*Data listing*.
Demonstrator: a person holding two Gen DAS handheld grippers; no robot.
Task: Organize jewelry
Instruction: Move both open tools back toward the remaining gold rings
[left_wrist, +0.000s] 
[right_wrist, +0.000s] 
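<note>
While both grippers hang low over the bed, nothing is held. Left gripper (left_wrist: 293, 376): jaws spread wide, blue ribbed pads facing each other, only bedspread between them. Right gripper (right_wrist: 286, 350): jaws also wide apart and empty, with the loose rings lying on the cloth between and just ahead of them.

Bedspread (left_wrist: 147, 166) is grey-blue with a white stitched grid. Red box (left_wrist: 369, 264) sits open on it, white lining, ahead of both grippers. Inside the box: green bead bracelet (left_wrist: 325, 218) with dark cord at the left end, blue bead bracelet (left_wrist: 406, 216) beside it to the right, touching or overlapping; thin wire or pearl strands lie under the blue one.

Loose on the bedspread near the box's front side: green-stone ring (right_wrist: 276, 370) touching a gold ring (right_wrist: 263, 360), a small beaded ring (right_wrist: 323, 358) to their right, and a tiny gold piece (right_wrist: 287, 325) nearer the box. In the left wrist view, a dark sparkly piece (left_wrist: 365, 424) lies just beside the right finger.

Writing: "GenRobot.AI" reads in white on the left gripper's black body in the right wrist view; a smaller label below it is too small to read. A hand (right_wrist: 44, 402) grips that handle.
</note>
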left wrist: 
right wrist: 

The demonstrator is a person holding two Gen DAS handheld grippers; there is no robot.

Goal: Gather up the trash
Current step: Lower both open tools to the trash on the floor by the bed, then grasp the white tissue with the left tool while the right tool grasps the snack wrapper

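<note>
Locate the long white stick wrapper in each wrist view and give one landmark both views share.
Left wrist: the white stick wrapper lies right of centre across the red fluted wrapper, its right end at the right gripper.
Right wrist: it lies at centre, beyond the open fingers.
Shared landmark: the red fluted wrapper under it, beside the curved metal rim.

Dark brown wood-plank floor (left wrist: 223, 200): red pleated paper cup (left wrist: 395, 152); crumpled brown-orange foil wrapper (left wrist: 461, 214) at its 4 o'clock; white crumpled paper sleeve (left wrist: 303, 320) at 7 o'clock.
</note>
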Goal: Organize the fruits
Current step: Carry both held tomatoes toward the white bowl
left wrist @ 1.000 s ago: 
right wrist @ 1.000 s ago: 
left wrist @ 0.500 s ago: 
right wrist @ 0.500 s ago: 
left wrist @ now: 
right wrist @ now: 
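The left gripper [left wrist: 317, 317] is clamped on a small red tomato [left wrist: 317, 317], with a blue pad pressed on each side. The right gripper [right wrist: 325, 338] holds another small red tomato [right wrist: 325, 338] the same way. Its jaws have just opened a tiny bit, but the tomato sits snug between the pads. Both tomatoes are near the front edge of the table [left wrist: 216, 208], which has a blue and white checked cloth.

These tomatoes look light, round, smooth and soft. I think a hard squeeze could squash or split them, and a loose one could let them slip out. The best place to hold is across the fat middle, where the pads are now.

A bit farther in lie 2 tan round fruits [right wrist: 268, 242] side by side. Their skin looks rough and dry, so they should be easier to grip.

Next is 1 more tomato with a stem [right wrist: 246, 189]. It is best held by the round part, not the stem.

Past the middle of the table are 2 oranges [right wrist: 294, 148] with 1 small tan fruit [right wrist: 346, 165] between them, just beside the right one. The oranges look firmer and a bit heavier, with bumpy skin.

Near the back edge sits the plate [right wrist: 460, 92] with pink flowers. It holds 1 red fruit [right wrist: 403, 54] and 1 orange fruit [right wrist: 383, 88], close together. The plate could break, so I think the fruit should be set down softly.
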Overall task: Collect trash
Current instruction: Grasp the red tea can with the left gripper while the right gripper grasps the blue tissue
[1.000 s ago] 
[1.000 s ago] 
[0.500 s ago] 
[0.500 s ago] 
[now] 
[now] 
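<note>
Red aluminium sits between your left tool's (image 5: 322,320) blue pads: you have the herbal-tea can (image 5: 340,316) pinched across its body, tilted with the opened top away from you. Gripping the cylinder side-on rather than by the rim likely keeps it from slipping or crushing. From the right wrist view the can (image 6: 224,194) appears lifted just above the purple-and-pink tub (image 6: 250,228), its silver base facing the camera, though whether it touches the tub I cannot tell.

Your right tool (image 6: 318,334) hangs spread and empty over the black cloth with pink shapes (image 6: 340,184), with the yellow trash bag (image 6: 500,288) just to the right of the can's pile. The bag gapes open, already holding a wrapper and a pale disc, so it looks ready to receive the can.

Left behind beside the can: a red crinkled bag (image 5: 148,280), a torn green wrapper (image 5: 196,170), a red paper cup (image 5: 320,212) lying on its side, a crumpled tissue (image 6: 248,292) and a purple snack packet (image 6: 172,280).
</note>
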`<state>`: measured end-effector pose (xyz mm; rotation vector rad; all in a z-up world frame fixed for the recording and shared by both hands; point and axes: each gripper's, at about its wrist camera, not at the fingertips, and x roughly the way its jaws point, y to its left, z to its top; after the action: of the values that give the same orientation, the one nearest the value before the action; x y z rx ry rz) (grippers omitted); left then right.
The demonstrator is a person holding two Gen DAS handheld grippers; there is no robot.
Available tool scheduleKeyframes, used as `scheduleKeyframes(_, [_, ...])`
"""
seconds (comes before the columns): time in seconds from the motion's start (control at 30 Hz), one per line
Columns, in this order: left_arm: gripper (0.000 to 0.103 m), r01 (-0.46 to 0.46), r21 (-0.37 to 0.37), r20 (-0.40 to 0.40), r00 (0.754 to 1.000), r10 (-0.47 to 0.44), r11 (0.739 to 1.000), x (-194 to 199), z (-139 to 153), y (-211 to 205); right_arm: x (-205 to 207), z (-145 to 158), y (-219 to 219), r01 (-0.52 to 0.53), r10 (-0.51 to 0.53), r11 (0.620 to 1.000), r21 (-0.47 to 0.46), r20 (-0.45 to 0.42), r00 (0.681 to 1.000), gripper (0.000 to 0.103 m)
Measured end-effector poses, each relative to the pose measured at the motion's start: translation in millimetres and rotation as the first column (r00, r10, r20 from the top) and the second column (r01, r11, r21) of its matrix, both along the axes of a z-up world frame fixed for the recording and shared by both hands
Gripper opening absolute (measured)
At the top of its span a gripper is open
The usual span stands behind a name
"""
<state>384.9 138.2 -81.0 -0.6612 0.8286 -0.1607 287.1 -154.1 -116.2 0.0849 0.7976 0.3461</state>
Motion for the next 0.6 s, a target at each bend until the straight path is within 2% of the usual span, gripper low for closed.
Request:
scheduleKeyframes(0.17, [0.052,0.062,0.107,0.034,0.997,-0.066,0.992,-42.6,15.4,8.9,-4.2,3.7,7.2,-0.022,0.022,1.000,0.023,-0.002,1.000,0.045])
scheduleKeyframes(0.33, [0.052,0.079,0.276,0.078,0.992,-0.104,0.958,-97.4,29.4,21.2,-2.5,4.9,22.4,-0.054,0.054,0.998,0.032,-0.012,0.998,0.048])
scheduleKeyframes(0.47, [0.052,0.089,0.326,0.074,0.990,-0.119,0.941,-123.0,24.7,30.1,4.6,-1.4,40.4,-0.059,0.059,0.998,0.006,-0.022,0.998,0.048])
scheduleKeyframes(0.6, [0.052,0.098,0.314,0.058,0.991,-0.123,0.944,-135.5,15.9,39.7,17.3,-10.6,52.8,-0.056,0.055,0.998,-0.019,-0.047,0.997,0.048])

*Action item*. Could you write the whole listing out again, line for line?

*Result of this task*.
Demonstrator: a person holding two Gen DAS handheld grippers; no robot.
Task: Organize jewelry
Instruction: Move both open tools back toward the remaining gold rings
[left_wrist, +0.000s] 
[right_wrist, +0.000s] 
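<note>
While both grippers hang low over the bed, nothing is held. Left gripper (left_wrist: 293, 376): jaws spread wide, blue ribbed pads facing each other, only bedspread between them. Right gripper (right_wrist: 286, 350): jaws also wide apart and empty, with the loose rings lying on the cloth between and just ahead of them.

Bedspread (left_wrist: 147, 166) is grey-blue with a white stitched grid. Red box (left_wrist: 369, 264) sits open on it, white lining, ahead of both grippers. Inside the box: green bead bracelet (left_wrist: 325, 218) with dark cord at the left end, blue bead bracelet (left_wrist: 406, 216) beside it to the right, touching or overlapping; thin wire or pearl strands lie under the blue one.

Loose on the bedspread near the box's front side: green-stone ring (right_wrist: 276, 370) touching a gold ring (right_wrist: 263, 360), a small beaded ring (right_wrist: 323, 358) to their right, and a tiny gold piece (right_wrist: 287, 325) nearer the box. In the left wrist view, a dark sparkly piece (left_wrist: 365, 424) lies just beside the right finger.

Writing: "GenRobot.AI" reads in white on the left gripper's black body in the right wrist view; a smaller label below it is too small to read. A hand (right_wrist: 44, 402) grips that handle.
</note>
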left wrist: 
right wrist: 

The demonstrator is a person holding two Gen DAS handheld grippers; there is no robot.

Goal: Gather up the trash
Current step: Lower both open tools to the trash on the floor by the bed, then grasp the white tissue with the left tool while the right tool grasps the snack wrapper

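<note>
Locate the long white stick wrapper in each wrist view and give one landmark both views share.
Left wrist: the white stick wrapper lies right of centre across the red fluted wrapper, its right end at the right gripper.
Right wrist: it lies at centre, beyond the open fingers.
Shared landmark: the red fluted wrapper under it, beside the curved metal rim.

Dark brown wood-plank floor (left wrist: 223, 200): red pleated paper cup (left wrist: 395, 152); crumpled brown-orange foil wrapper (left wrist: 461, 214) at its 4 o'clock; white crumpled paper sleeve (left wrist: 303, 320) at 7 o'clock.
</note>
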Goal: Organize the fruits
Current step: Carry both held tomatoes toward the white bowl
left wrist @ 1.000 s ago: 
right wrist @ 1.000 s ago: 
left wrist @ 0.500 s ago: 
right wrist @ 0.500 s ago: 
left wrist @ now: 
right wrist @ now: 
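The left gripper [left wrist: 317, 317] is clamped on a small red tomato [left wrist: 317, 317], with a blue pad pressed on each side. The right gripper [right wrist: 325, 338] holds another small red tomato [right wrist: 325, 338] the same way. Its jaws have just opened a tiny bit, but the tomato sits snug between the pads. Both tomatoes are near the front edge of the table [left wrist: 216, 208], which has a blue and white checked cloth.

These tomatoes look light, round, smooth and soft. I think a hard squeeze could squash or split them, and a loose one could let them slip out. The best place to hold is across the fat middle, where the pads are now.

A bit farther in lie 2 tan round fruits [right wrist: 268, 242] side by side. Their skin looks rough and dry, so they should be easier to grip.

Next is 1 more tomato with a stem [right wrist: 246, 189]. It is best held by the round part, not the stem.

Past the middle of the table are 2 oranges [right wrist: 294, 148] with 1 small tan fruit [right wrist: 346, 165] between them, just beside the right one. The oranges look firmer and a bit heavier, with bumpy skin.

Near the back edge sits the plate [right wrist: 460, 92] with pink flowers. It holds 1 red fruit [right wrist: 403, 54] and 1 orange fruit [right wrist: 383, 88], close together. The plate could break, so I think the fruit should be set down softly.
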Overall task: Collect trash
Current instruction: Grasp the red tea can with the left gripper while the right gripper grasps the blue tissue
[1.000 s ago] 
[1.000 s ago] 
[0.500 s ago] 
[0.500 s ago] 
[now] 
[now] 
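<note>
Red aluminium sits between your left tool's (image 5: 322,320) blue pads: you have the herbal-tea can (image 5: 340,316) pinched across its body, tilted with the opened top away from you. Gripping the cylinder side-on rather than by the rim likely keeps it from slipping or crushing. From the right wrist view the can (image 6: 224,194) appears lifted just above the purple-and-pink tub (image 6: 250,228), its silver base facing the camera, though whether it touches the tub I cannot tell.

Your right tool (image 6: 318,334) hangs spread and empty over the black cloth with pink shapes (image 6: 340,184), with the yellow trash bag (image 6: 500,288) just to the right of the can's pile. The bag gapes open, already holding a wrapper and a pale disc, so it looks ready to receive the can.

Left behind beside the can: a red crinkled bag (image 5: 148,280), a torn green wrapper (image 5: 196,170), a red paper cup (image 5: 320,212) lying on its side, a crumpled tissue (image 6: 248,292) and a purple snack packet (image 6: 172,280).
</note>
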`<state>`: measured end-effector pose (xyz mm; rotation vector rad; all in a z-up world frame fixed for the recording and shared by both hands; point and axes: each gripper's, at about its wrist camera, not at the fingertips, and x roughly the way its jaws point, y to its left, z to its top; after the action: of the values that give the same orientation, the one nearest the value before the action; x y z rx ry rz) (grippers omitted); left then right.
The demonstrator is a person holding two Gen DAS handheld grippers; there is no robot.
Available tool scheduleKeyframes, used as `scheduleKeyframes(_, [_, ...])`
"""
seconds (comes before the columns): time in seconds from the motion's start (control at 30 Hz), one per line
Columns, in this order: left_arm: gripper (0.000 to 0.103 m), r01 (-0.46 to 0.46), r21 (-0.37 to 0.37), r20 (-0.40 to 0.40), r00 (0.754 to 1.000), r10 (-0.47 to 0.44), r11 (0.739 to 1.000), x (-194 to 199), z (-139 to 153), y (-211 to 205); right_arm: x (-205 to 207), z (-145 to 158), y (-219 to 219), r01 (-0.52 to 0.53), r10 (-0.51 to 0.53), r11 (0.620 to 1.000), r21 (-0.47 to 0.46), r20 (-0.45 to 0.42), r00 (0.681 to 1.000), gripper (0.000 to 0.103 m)
Measured end-effector poses, each relative to the pose measured at the motion's start: translation in millimetres and rotation as the first column (r00, r10, r20 from the top) and the second column (r01, r11, r21) of its matrix, both along the axes of a z-up world frame fixed for the recording and shared by both hands
Gripper opening absolute (measured)
At the top of its span a gripper is open
The usual span stands behind a name
"""
<state>384.9 138.2 -81.0 -0.6612 0.8286 -0.1607 287.1 -154.1 -116.2 0.0849 0.7976 0.3461</state>
Motion for the next 0.6 s, a target at each bend until the straight path is within 2% of the usual span, gripper low for closed.
Request:
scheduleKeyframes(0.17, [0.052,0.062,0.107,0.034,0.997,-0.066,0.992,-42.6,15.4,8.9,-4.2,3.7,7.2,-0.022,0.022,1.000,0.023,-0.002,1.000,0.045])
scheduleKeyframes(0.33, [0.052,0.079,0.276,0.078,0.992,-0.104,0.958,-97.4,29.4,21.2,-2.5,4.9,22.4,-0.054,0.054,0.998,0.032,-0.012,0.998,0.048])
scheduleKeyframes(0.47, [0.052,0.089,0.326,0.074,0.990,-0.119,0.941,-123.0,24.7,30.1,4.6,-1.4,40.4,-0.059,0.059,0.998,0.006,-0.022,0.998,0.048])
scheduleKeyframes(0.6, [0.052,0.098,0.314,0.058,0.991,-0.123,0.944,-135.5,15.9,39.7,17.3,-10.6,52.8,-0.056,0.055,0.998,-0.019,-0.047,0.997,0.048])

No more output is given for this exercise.